MADEIRA BEACH — Former library director Jan Horah is threatening to file a lawsuit for "wrongful termination" if the library's Board of Trustees does not agree to an unspecified "settlement."
This was the implied threat made by an attorney representing Horah, who was fired this month after ongoing controversy regarding financial management of the Gulf Beaches Public Library.
Horah, who was hired in 1999 and earned a $69,436 salary, was also criticized for excessive absences from work this year — much due to illnesses and deaths in her family.
Attorney John D. Goldsmith called Horah's dismissal "a disgrace" and gave the board 10 days, until Monday, to respond that it is "interested in discussing settlement." Otherwise, he said, Horah would "pursue her legal remedies."
He said the board breached several provisions of Horah's contract when it fired her.
The board voted unanimously last month to fire Horah even though she could not attend the meeting because she was traveling out of state on family matters.
At the time, library board chairman Nick Simons told the board he had polled the other town mayors and found they had "lost confidence" in Horah's management of the library.
Simons, who said he was unsuccessful in several attempts to reach Horah, formally fired her on Nov. 3 when she returned to work.
Goldsmith said Horah was "dismissed without warning" when her contract called for a verbal warning to be given first, followed by written warnings.
"Only after a second written warning for a third occurrence of the same action could her employment be terminated. Ms. Horah never received any verbal warning," Goldsmith wrote.
He said the stated reason for Horah's termination is "demonstrably false," particularly claims that Horah had concealed some $300,000 in reserves from the board.
Both the library's auditor and board treasurer knew of the money, he said.
"The additional $300,000 in reserves is proof of her competence, not grounds for a humiliating and immediate dismissal," Goldsmith said in his letter.

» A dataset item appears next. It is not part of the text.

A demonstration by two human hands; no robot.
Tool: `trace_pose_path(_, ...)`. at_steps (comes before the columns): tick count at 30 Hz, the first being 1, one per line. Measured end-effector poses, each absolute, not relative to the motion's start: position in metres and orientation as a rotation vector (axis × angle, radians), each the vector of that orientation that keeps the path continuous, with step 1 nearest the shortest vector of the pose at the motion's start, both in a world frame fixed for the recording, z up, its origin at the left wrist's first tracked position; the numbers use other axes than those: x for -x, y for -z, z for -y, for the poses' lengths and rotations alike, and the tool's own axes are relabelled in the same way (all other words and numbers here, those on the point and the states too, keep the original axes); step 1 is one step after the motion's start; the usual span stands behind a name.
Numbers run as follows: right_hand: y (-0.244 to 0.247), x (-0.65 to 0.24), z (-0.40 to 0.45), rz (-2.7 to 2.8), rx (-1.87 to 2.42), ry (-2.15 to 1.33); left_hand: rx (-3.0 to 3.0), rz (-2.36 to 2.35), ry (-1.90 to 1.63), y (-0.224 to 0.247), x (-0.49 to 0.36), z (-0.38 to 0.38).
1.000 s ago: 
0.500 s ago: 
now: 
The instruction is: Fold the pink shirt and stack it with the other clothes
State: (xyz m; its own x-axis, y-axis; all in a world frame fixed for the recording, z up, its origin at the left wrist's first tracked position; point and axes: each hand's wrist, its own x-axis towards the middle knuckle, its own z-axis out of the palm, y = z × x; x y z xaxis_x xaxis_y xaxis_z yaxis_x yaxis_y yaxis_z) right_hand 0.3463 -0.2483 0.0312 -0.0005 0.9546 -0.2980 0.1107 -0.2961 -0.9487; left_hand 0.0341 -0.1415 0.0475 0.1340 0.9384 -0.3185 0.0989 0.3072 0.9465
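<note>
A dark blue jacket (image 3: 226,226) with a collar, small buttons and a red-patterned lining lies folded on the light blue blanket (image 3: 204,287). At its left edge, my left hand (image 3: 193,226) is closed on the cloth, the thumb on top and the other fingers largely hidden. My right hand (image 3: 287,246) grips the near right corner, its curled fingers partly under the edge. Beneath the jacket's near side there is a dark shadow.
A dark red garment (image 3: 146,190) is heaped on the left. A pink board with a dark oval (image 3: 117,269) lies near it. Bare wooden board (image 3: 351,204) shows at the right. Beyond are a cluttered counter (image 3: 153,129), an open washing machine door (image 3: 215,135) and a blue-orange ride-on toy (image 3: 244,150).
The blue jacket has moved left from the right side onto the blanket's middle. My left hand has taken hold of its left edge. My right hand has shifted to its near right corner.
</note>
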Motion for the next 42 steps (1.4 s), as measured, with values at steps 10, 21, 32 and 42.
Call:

The attorney also challenged the actual vote to fire Horah, which he said did not involve a "majority of the voting trustees." Without such a quorum, he said, "her termination is without force and effect."
Goldsmith also cited Horah's "faithful" performance of her library duties during a "difficult last year as her husband slowly died."
He also cited "false and defamatory" remarks made against Horah by board members during public meetings that suggested she was "dishonest, lacks integrity or committed a crime."
Goldsmith said Horah would "aggressively pursue all avenues to vindicate her actions and attempt to repair the malicious damage to her reputation."
After reviewing Goldsmith's letter Monday, the board authorized Simons to hire an attorney to contact Goldsmith.
Simons refused to comment and instructed other board members not to discuss the letter until they are represented by an attorney.
The board's firing of Horah came amid increasing criticism of her leadership by two of the library's member towns — Treasure Island and Madeira Beach. Other towns financially supporting the library include Redington Beach, North Redington Beach and Redington Shores.
The criticism came to a head when Treasure Island voted in September not to fund the library for the coming year.
Following Horah's dismissal, youth services librarian Travis Sherman was named interim library director. Stanley Silverstein, the library's circulation supervisor, is serving as the library's business manager.
Horah could not be reached for comment.